## WHAT TO PRODUCE:
The full listing, returned exactly and free of pictures, is the expected answer.
* * *
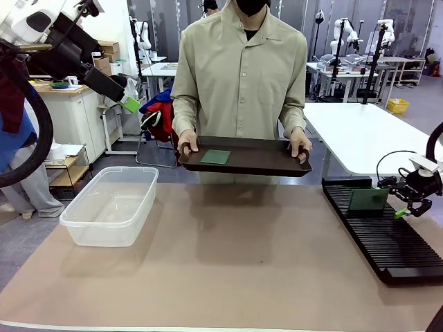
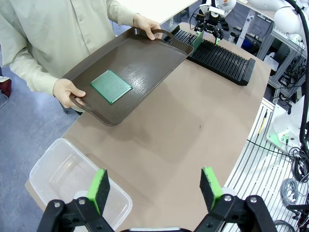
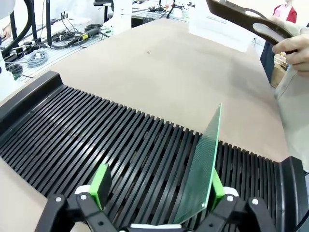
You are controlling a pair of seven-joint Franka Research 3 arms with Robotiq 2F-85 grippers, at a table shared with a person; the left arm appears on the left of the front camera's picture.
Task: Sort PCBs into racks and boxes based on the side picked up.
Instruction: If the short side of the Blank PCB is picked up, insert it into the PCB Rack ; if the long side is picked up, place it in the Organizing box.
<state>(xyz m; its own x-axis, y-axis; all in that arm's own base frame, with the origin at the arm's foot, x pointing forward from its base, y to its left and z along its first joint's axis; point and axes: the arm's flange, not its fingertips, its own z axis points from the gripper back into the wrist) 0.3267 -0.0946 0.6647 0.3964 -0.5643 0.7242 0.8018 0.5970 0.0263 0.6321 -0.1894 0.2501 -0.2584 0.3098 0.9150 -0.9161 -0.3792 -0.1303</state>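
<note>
One green PCB (image 1: 215,157) lies flat on the dark brown tray (image 1: 259,164) that a person holds by its handles at the table's far side; it also shows as a PCB (image 2: 111,86) on the tray (image 2: 145,58) below my left wrist. My left gripper (image 2: 154,188) is open and empty, raised high at the left (image 1: 128,104). The second PCB (image 3: 202,166) stands on edge in a slot of the black rack (image 3: 96,140), close against one pad of my open right gripper (image 3: 158,186). In the front view that PCB (image 1: 367,199) stands at the rack's (image 1: 387,238) far end beside the right gripper (image 1: 408,206).
The clear tub (image 1: 111,204) sits empty on the table's left side, under my left gripper (image 2: 58,176). The person's hands (image 1: 187,145) grip the tray's handles. Bare brown tabletop (image 1: 235,256) lies between tub and rack.
</note>
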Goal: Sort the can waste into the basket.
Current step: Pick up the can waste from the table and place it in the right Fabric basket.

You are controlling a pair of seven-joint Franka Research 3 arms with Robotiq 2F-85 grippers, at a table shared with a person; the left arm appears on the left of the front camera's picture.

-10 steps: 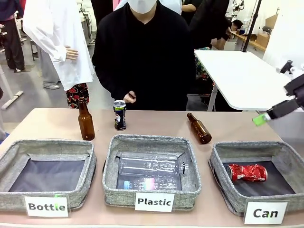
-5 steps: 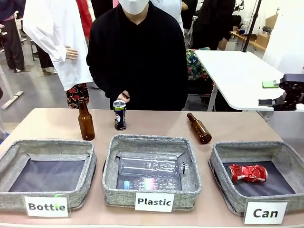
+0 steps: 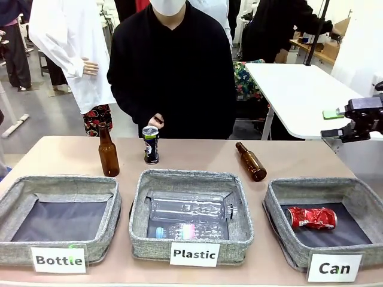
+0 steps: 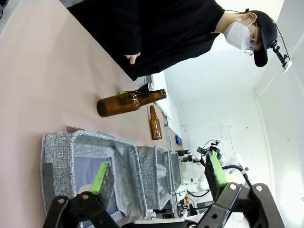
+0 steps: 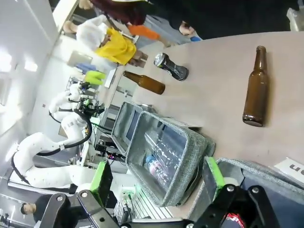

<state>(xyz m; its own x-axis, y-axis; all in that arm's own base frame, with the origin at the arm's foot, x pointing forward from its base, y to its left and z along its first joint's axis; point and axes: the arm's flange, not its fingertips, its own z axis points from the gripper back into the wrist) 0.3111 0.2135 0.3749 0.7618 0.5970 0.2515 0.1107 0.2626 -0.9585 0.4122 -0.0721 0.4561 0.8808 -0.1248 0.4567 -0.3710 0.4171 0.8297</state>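
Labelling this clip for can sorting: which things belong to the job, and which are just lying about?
Job: red can, black can, Can basket.
Lying about: upright brown bottle, lying brown bottle, Plastic basket with clear bottles, Bottle basket.

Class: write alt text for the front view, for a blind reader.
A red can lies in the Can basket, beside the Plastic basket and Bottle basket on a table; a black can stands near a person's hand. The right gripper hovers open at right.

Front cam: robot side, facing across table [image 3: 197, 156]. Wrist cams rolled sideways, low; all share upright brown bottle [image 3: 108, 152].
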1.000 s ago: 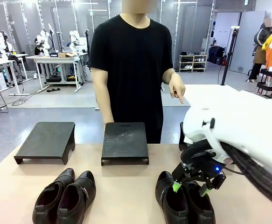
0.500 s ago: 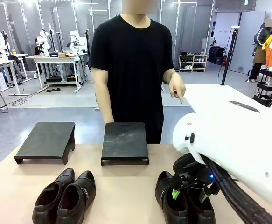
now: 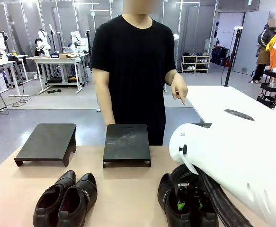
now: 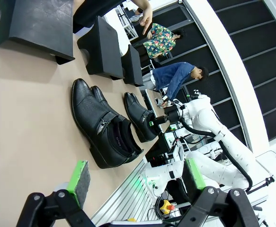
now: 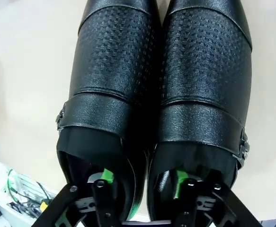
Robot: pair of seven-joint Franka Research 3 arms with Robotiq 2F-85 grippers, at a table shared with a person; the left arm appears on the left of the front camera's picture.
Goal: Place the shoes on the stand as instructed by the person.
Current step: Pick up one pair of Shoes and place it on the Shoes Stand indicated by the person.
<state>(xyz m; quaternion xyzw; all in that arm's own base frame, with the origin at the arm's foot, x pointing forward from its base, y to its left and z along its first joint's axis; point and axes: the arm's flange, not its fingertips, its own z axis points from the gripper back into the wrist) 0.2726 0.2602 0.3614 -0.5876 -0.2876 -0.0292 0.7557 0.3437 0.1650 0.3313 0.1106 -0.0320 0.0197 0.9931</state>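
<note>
Squarely astride the inner collars of the right-hand pair

Front view. Finds the right jaws sunk into the right-hand pair of shoes at the near right of the table, green pads just showing under the white right arm. Leaves the left-hand pair alone at the near left, toes toward two black stands. Catches the person's hand pointing down toward the far right.

Left wrist view. Holds the left jaws spread wide and empty, well short of the left-hand pair. Places the right-hand pair farther off, under the other arm. Makes the right arm plainly the nearer one.

Right wrist view. Looks straight down the pair's long axis: shoes touching side by side, toes away from the wrist, openings nearest. Sets one finger in each opening, the two adjoining inner walls between them. Reads as jaws partway closed; cannot tell whether the pinch has bitten yet. Probably calls for a squeeze across that axis, then a lift toward the pointed-at side.
</note>
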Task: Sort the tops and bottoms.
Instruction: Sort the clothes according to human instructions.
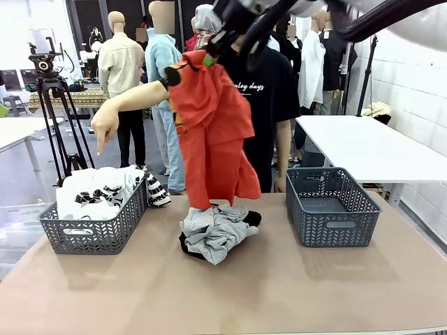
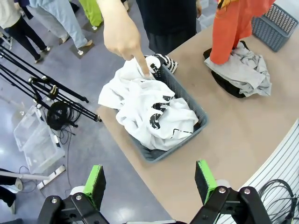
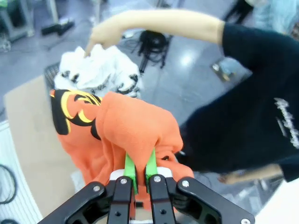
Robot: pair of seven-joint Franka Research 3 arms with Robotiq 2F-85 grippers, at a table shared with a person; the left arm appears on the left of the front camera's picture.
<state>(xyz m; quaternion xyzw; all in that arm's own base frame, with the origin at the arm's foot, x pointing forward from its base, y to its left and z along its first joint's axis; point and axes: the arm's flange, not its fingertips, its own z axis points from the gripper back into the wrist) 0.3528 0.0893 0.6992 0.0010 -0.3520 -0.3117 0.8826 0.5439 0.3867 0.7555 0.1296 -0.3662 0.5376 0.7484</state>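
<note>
Roughly a third done, by the look of it. One top is sorted: the white shirt [image 1: 94,192] is piled in the left basket [image 1: 91,236] at the lower left of the front view, with a striped bit spilling over the far rim. Nothing is seen in the right basket [image 1: 335,225], lower right, so no bottoms are filed yet.

The orange shirt [image 1: 213,132] is up in the air, upper centre of the frame. It's clamped between the green pads of the right gripper [image 1: 207,60], and its lower end reaches down to the pile below, maybe touching it. In the right wrist view the pads are pinched tight on a fold of orange cloth. The left gripper [image 2: 149,179] is held with its jaws wide apart and nothing between them, up above the left basket.

Left on the table [image 1: 279,286], bottom centre: the grey shirt [image 1: 216,230], crumpled right on top of the black bottoms [image 1: 187,246].

The left basket is being pointed at by a hand [image 1: 105,129], so the orange shirt is probably meant to be dropped there. After that, most likely, the grey shirt is to be sent the same way and the black bottoms to the right basket.
</note>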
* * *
## WRITTEN ANSWER:
You are controlling a pair of seven-joint Franka Research 3 arms with Robotiq 2F-85 grippers, at a table shared with a person; the left arm appears on the left of the front camera's picture.
Task: Sort PCBs into racks and boxes based on the side picked up.
Instruction: If the short side of the Blank PCB is picked up, insert it into the PCB Rack ; if the long side is picked up, place it in the Organizing box.
<state>(xyz m; its own x-axis, y-axis; all in that arm's own base frame, with the origin at the arm's foot, x pointing forward from its base, y to its left and z along its first joint's axis; point and axes: the arm's flange, not its fingertips, its own z axis points from the gripper back into the wrist) 0.3267 -0.0946 0.6647 0.3964 -0.5643 0.7242 0.8018 0.5970 0.0263 0.6321 -0.1894 0.2501 -0.2584 0.3098 0.9150 -0.9161 -0.3792 -0.1303</state>
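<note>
One green PCB (image 1: 215,157) lies flat on the dark brown tray (image 1: 259,164) that a person holds by its handles at the table's far side; it also shows as a PCB (image 2: 111,86) on the tray (image 2: 145,58) below my left wrist. My left gripper (image 2: 154,188) is open and empty, raised high at the left (image 1: 128,104). The second PCB (image 3: 202,166) stands on edge in a slot of the black rack (image 3: 96,140), close against one pad of my open right gripper (image 3: 158,186). In the front view that PCB (image 1: 367,199) stands at the rack's (image 1: 387,238) far end beside the right gripper (image 1: 408,206).
The clear tub (image 1: 111,204) sits empty on the table's left side, under my left gripper (image 2: 58,176). The person's hands (image 1: 187,145) grip the tray's handles. Bare brown tabletop (image 1: 235,256) lies between tub and rack.
</note>
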Goal: Sort the can waste into the basket.
Current step: Pick up the can waste from the table and place it in the right Fabric basket.

You are controlling a pair of seven-joint Franka Research 3 arms with Robotiq 2F-85 grippers, at a table shared with a person; the left arm appears on the left of the front camera's picture.

-10 steps: 
-5 steps: 
+0 steps: 
+0 steps: 
+0 steps: 

<state>(xyz m; its own x-axis, y-axis; all in that arm's own base frame, with the origin at the arm's foot, x pointing forward from its base, y to its left and z along its first joint's axis; point and axes: the arm's flange, not its fingertips, its own z axis points from the gripper back into the wrist) 0.3111 0.2135 0.3749 0.7618 0.5970 0.2515 0.1107 0.2626 -0.9585 0.4122 -0.0721 0.4561 0.8808 -0.1248 0.4567 -0.3710 0.4171 0.8297</state>
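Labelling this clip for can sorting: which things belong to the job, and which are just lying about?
Job: red can, black can, Can basket.
Lying about: upright brown bottle, lying brown bottle, Plastic basket with clear bottles, Bottle basket.

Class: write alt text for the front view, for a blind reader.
A red can lies in the Can basket, beside the Plastic basket and Bottle basket on a table; a black can stands near a person's hand. The right gripper hovers open at right.

Front cam: robot side, facing across table [image 3: 197, 156]. Wrist cams rolled sideways, low; all share upright brown bottle [image 3: 108, 152].
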1.000 s ago: 
0.500 s ago: 
now: 
now: 
now: 
Robot: pair of seven-joint Franka Research 3 arms with Robotiq 2F-85 grippers, at a table shared with a person; the left arm appears on the left of the front camera's picture.
Goal: Place the shoes on the stand as instructed by the person.
Current step: Pick up one pair of Shoes and place it on the Shoes Stand indicated by the person.
<state>(xyz m; quaternion xyzw; all in that arm's own base frame, with the origin at the arm's foot, x pointing forward from its base, y to its left and z along its first joint's axis; point and axes: the arm's flange, not its fingertips, its own z axis points from the gripper back into the wrist) 0.2726 0.2602 0.3614 -0.5876 -0.2876 -0.0292 0.7557 0.3437 0.1650 0.3313 0.1106 -0.0320 0.0197 0.9931</state>
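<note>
Squarely astride the inner collars of the right-hand pair

Front view. Finds the right jaws sunk into the right-hand pair of shoes at the near right of the table, green pads just showing under the white right arm. Leaves the left-hand pair alone at the near left, toes toward two black stands. Catches the person's hand pointing down toward the far right.

Left wrist view. Holds the left jaws spread wide and empty, well short of the left-hand pair. Places the right-hand pair farther off, under the other arm. Makes the right arm plainly the nearer one.

Right wrist view. Looks straight down the pair's long axis: shoes touching side by side, toes away from the wrist, openings nearest. Sets one finger in each opening, the two adjoining inner walls between them. Reads as jaws partway closed; cannot tell whether the pinch has bitten yet. Probably calls for a squeeze across that axis, then a lift toward the pointed-at side.
</note>
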Task: Sort the tops and bottoms.
Instruction: Sort the clothes according to human instructions.
Robot: pair of seven-joint Franka Research 3 arms with Robotiq 2F-85 grippers, at a table shared with a person; the left arm appears on the left of the front camera's picture.
<state>(xyz m; quaternion xyzw; all in that arm's own base frame, with the origin at the arm's foot, x pointing forward from its base, y to its left and z along its first joint's axis; point and axes: the arm's flange, not its fingertips, its own z axis points from the gripper back into the wrist) 0.3528 0.0893 0.6992 0.0010 -0.3520 -0.3117 0.8826 0.5439 0.3867 0.7555 0.1296 -0.3662 0.5376 0.7484</state>
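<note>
Roughly a third done, by the look of it. One top is sorted: the white shirt [image 1: 94,192] is piled in the left basket [image 1: 91,236] at the lower left of the front view, with a striped bit spilling over the far rim. Nothing is seen in the right basket [image 1: 335,225], lower right, so no bottoms are filed yet.

The orange shirt [image 1: 213,132] is up in the air, upper centre of the frame. It's clamped between the green pads of the right gripper [image 1: 207,60], and its lower end reaches down to the pile below, maybe touching it. In the right wrist view the pads are pinched tight on a fold of orange cloth. The left gripper [image 2: 149,179] is held with its jaws wide apart and nothing between them, up above the left basket.

Left on the table [image 1: 279,286], bottom centre: the grey shirt [image 1: 216,230], crumpled right on top of the black bottoms [image 1: 187,246].

The left basket is being pointed at by a hand [image 1: 105,129], so the orange shirt is probably meant to be dropped there. After that, most likely, the grey shirt is to be sent the same way and the black bottoms to the right basket.
</note>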

No additional answer is needed.